Nothing should be left out. Give all the data again exactly as written.

__Raw data__:
+ + + + +
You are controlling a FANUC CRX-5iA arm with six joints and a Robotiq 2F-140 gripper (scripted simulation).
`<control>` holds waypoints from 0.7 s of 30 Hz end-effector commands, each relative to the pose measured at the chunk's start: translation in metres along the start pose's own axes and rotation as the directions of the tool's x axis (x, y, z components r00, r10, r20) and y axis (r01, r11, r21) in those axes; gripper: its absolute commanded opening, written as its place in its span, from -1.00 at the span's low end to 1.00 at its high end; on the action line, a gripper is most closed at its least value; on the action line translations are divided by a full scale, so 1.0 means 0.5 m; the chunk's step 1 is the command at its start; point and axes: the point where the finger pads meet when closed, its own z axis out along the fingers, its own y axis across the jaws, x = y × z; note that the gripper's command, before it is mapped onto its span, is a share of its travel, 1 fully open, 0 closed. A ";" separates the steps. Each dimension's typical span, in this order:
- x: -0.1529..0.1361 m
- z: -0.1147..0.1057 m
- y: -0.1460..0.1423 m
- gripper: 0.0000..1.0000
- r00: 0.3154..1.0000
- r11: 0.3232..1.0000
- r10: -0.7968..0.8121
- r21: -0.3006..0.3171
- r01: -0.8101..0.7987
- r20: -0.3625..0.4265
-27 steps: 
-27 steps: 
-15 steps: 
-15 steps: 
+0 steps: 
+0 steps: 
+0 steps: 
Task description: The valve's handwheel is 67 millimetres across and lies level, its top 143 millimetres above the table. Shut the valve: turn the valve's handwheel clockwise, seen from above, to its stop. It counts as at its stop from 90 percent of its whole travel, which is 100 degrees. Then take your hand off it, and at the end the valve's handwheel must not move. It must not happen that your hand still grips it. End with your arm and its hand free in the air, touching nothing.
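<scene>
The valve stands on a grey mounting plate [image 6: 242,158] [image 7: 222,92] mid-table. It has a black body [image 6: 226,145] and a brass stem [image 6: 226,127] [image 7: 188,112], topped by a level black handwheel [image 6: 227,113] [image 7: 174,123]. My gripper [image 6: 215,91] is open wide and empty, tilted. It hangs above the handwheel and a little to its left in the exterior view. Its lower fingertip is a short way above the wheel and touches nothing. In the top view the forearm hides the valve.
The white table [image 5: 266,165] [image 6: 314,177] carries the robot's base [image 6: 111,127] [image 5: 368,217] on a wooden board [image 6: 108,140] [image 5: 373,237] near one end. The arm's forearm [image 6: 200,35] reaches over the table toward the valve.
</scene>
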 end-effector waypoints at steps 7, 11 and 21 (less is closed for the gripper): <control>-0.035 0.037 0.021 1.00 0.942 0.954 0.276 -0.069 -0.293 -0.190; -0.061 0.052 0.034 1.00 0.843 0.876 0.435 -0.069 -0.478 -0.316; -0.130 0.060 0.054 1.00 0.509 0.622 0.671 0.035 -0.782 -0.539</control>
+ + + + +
__Task answer__:
You are controlling a FANUC CRX-5iA arm with six joints and a Robotiq 2F-140 gripper (scripted simulation).
`<control>` holds waypoints from 0.7 s of 30 Hz end-effector commands, each relative to the pose measured at the chunk's start: translation in metres along the start pose's own axes and rotation as the directions of the tool's x axis (x, y, z components r00, r10, r20) and y axis (r01, r11, r21) in those axes; gripper: its absolute commanded opening, written as its place in its span, from -1.00 at the span's low end to 1.00 at its high end; on the action line, a gripper is most closed at its least value; on the action line translations are divided by a full scale, so 1.0 means 0.5 m; the chunk's step 1 is the command at its start; point and axes: the point where the finger pads meet when closed, its own z axis out along the fingers, its own y axis across the jaws, x = y × z; note that the gripper's command, before it is mapped onto its span, is a share of its travel, 1 fully open, 0 closed. A ";" separates the steps. Each dimension's typical span, in this order:
- x: -0.1529..0.1361 m
- z: -0.1147..0.1057 m
- y: -0.1460..0.1423 m
- gripper: 0.0000..1.0000
- r00: 0.3154..1.0000
- r11: 0.3232..1.0000
- r10: -0.7968..0.8121
- r21: -0.3006..0.3171
- r01: -0.8101..0.7987
- r20: -0.3625..0.4265
-27 steps: 
-27 steps: 
-15 steps: 
-15 steps: 
+0 steps: 
+0 steps: 
+0 steps: 
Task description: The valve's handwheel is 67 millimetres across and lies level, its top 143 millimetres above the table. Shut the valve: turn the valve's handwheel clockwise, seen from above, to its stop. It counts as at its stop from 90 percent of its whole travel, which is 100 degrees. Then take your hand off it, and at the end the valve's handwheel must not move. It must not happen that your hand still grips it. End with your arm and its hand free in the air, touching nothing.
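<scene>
The valve stands on a grey mounting plate [image 6: 242,158] [image 7: 222,92] mid-table. It has a black body [image 6: 226,145] and a brass stem [image 6: 226,127] [image 7: 188,112], topped by a level black handwheel [image 6: 227,113] [image 7: 174,123]. My gripper [image 6: 215,91] is open wide and empty, tilted. It hangs above the handwheel and a little to its left in the exterior view. Its lower fingertip is a short way above the wheel and touches nothing. In the top view the forearm hides the valve.
The white table [image 5: 266,165] [image 6: 314,177] carries the robot's base [image 6: 111,127] [image 5: 368,217] on a wooden board [image 6: 108,140] [image 5: 373,237] near one end. The arm's forearm [image 6: 200,35] reaches over the table toward the valve.
</scene>
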 end-effector waypoints at steps 7, 11 and 21 (less is closed for the gripper): <control>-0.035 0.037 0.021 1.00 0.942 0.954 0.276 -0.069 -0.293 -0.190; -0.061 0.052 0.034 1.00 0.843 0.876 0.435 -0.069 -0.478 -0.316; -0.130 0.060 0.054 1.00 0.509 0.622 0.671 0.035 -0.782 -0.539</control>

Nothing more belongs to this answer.